Intel: EU-Gericht reduziert Strafe gegen Chiphersteller Intel erneut


Wegen Missbrauchs seiner Marktdominanz sollte Intel ursprünglich mehr als eine Milliarde Euro Strafe zahlen. Das Gericht der EU hat die Summe nun abermals gesenkt.

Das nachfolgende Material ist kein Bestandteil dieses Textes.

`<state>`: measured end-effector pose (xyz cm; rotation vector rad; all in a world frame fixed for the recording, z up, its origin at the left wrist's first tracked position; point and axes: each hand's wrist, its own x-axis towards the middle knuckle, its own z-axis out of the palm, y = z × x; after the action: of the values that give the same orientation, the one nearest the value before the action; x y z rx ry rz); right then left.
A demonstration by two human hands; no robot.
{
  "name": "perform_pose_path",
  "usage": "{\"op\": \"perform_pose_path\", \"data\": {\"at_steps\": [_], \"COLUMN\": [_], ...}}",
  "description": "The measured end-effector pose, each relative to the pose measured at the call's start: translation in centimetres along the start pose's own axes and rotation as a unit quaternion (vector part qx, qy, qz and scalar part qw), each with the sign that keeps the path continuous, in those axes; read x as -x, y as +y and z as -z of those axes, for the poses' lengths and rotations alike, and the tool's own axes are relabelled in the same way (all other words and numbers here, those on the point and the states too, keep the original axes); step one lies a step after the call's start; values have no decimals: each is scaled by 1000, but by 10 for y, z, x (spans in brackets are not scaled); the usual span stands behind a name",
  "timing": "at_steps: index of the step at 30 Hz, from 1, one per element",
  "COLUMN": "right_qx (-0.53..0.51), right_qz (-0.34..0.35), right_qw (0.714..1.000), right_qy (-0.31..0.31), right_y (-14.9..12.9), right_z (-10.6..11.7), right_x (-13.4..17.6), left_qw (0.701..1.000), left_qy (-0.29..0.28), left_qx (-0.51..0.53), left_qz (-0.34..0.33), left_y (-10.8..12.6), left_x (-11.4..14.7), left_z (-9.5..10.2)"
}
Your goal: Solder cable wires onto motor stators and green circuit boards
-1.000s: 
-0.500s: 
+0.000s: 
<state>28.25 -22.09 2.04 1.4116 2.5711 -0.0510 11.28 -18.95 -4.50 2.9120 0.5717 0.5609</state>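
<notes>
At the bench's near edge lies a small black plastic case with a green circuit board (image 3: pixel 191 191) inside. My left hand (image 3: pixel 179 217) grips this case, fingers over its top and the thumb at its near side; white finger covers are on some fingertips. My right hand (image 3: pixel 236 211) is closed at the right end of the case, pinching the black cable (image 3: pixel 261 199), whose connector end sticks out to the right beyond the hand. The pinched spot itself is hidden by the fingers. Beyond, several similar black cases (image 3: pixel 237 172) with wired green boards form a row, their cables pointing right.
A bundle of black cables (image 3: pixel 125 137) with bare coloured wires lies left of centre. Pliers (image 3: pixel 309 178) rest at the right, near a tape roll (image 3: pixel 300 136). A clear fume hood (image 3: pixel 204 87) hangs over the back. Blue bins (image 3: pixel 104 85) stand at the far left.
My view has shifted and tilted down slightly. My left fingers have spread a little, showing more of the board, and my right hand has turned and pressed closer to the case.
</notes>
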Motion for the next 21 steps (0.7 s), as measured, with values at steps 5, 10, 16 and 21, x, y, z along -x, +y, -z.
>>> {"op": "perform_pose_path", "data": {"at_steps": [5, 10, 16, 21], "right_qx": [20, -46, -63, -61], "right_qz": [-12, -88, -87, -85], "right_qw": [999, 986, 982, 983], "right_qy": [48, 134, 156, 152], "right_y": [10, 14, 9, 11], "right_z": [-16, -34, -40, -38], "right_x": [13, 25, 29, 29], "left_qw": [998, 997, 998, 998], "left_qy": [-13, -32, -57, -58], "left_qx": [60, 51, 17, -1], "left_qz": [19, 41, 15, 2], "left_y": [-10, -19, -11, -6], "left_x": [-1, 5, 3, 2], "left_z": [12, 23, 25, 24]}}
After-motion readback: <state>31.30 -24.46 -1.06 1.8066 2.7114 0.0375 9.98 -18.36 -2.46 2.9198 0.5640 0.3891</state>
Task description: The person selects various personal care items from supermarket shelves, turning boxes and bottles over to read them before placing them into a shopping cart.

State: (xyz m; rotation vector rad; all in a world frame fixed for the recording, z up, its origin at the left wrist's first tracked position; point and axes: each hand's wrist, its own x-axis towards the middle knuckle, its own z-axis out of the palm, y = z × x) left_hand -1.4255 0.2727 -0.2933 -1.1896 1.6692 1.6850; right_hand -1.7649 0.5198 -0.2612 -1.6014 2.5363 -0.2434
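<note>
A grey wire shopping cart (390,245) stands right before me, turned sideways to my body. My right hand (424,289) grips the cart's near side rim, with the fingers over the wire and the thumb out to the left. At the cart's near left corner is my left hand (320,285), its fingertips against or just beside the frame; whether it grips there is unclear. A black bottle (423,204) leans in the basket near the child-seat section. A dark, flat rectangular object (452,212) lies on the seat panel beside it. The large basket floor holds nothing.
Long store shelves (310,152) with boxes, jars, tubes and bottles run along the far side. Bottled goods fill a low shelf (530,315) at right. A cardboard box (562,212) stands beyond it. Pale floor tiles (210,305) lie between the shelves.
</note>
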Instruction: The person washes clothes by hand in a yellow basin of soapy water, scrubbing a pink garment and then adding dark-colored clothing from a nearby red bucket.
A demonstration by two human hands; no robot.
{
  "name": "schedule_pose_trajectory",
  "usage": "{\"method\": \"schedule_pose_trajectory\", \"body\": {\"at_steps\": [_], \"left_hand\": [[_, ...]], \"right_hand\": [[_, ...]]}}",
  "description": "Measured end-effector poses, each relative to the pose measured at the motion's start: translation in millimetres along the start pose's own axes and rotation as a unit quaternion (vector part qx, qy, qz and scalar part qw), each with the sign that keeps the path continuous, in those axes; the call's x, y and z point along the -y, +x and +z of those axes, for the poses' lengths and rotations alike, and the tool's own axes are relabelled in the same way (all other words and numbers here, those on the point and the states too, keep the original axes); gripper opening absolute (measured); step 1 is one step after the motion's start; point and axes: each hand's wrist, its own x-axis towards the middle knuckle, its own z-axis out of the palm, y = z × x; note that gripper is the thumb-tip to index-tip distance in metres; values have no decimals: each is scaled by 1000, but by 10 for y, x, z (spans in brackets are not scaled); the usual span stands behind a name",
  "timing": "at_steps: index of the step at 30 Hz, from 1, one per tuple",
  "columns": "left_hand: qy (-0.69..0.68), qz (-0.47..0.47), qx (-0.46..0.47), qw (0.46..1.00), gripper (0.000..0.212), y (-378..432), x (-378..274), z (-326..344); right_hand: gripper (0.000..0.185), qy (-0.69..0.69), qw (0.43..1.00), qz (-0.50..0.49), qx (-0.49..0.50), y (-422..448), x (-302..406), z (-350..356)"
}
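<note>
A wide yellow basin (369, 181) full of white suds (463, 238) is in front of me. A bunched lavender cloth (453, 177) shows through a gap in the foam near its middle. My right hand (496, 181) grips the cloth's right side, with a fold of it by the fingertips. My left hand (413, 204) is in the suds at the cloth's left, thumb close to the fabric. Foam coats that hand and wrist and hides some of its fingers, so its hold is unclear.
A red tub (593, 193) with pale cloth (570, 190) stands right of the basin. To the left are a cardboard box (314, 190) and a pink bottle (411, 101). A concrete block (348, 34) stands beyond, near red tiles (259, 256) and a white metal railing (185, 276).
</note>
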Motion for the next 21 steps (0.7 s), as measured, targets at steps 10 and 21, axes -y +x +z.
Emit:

Intel: EU-Gericht reduziert Strafe gegen Chiphersteller Intel erneut
Das Gericht der Europäischen Union (EuG) hat eine Strafe der EU-Kommission gegen den Chiphersteller Intel weiter reduziert. Der US-Konzern soll gut 237 Millionen Euro wegen Missbrauchs seiner marktbeherrschenden Stellung zahlen, wie das Gericht in Luxemburg mitteilte. Die Strafe liegt damit um 140 Millionen Euro niedriger als 2023 festgelegt. Gegen das Urteil kann noch vor dem Europäischen Gerichtshof (EuGH) vorgegangen werden. Die EU-Kommission hatte Intel vorgeworfen, zwischen 2002 und 2006 an die Computerhersteller Acer, HP und Lenovo Geld gezahlt zu haben, um den Verkauf von Produkten mit Prozessoren seiner Wettbewerber zu behindern. Damit habe der Technologiekonzern seine beherrschende Stellung auf dem Markt ausgenutzt, teilte die Behörde mit. Die EU-Kommission verhängte deshalb 2009 eine Geldbuße in Höhe von 1,06 Milliarden Euro . Die europäischen Gerichte kippten den Beschluss jedoch , weil die Wettbewerbshüter nicht sauber gearbeitet hatten. Die Kommission erließ im September 2023 deswegen einen neuen Beschluss. Die Geldbuße sollte sich demnach auf 376 Millionen Euro belaufen. Gericht reduziert Strafe wegen nur weniger betroffener Computer Das EuG wies nun eine erneute Klage dagegen ab. Der Kommissionsbeschluss sei rechtmäßig, teilte das Gericht mit. Die Kommission habe den offen wettbewerbswidrigen Charakter von Intels Verhaltensweisen sowie die beherrschende Stellung des Unternehmens auf dem Prozessorenmarkt berücksichtigt – ebenso wie die Tatsache, dass die Gesamtstrategie auf die Verdrängung eines Wettbewerbers abzielte. Allerdings müsse berücksichtigt werden, dass nur recht wenige Computer betroffen gewesen seien und teilweise ein Jahr zwischen den Maßnahmen gelegen habe, teilte das Gericht weiter mit. Ein reduzierter Betrag von 237 Millionen Euro sei darum angemessen.